Porrim made a disgusted noise. Damara laughed.

"No kiss?" she said. "Oh no, I will stay frog forever."

"Being a frog would be an improvement to whatever you are right now," Porrim said, and left. Behind her the other Damaras made the amused hissing noises that meant _ooh, burn_ in every language. The Damara from the current timeline said nothing, but Porrim didn't turn to see her expression.

 

All of the frogs were dead. Porrim had been meaning to get around to completing the breeding, but it had been difficult to find the time. She'd been distracted. There were things to do. Spats to put out, before Meenah could get wind of them and throw gas on the fire.

Now they were dead, laid out on the grass in specific lines. 

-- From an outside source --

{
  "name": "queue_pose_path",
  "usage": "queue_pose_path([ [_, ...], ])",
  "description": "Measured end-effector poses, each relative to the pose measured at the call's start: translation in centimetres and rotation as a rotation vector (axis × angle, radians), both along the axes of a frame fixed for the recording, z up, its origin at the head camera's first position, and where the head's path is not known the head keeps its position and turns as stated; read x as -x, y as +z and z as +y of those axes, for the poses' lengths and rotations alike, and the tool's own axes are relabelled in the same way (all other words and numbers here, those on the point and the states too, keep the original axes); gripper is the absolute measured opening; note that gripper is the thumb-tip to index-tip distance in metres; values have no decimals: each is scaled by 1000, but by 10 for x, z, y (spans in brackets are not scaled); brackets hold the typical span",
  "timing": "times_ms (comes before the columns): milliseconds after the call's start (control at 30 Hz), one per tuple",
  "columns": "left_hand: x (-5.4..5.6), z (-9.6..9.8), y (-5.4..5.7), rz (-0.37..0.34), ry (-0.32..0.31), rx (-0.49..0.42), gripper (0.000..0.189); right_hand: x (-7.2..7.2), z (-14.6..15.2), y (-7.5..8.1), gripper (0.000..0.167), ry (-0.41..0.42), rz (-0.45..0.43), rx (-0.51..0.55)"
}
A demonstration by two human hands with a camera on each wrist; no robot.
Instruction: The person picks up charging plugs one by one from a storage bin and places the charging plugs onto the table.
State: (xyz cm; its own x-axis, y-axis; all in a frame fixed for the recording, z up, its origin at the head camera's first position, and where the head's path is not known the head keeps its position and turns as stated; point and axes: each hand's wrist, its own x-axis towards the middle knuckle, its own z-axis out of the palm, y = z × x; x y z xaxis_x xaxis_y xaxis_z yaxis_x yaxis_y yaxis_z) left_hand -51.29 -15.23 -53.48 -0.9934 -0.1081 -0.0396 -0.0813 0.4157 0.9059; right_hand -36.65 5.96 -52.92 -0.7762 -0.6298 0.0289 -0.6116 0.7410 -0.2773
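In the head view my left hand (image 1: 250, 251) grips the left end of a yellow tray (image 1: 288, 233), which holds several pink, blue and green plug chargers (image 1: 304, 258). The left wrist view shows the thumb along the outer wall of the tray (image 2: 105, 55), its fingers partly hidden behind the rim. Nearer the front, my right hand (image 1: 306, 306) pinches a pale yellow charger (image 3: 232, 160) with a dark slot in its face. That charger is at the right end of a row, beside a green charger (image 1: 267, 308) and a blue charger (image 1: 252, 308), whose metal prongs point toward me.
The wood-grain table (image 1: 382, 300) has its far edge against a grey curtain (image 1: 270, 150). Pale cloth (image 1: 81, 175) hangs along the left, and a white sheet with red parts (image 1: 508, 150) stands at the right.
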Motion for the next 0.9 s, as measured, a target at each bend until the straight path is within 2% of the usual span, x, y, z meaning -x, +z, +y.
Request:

Rufioh laughed nervously when she drew out the symbol they'd formed, and refused to look her in the eye. "I don't really want to translate this one, doll! Enough said, you know..."

 

CC: id leave the dam craysea beach abalone if i was you  
GA: That so+unds o+mino+us.  
GA: I'll accept that it must be serio+us, if o+nly because yo+u abstained fro+m patting yo+urself o+n the back abo+ut tho+se puns.  
CC: well if you inseast  
CC: aww yesss five times waterpun combo i am KRILLING it tonight  
GA: There we go+, o+rder has been resto+red.  
GA: Anyway, she can't be that bad. Yo+u went to+ see her after The Rufio+h Incident and yo+u're still here.  
CC: yeah  
CC: so i know what i'm talking aboat

 

"I don't believe that's yours."

Damara gave her a blank look, but the sharp teeth of the Render Studies tended to be persuasive. She slowly put the consort down. It skittered away on its little turtle legs, making little panicked turtle noises.

"Just lunch," Damara said. "Not hungry, Porrim?"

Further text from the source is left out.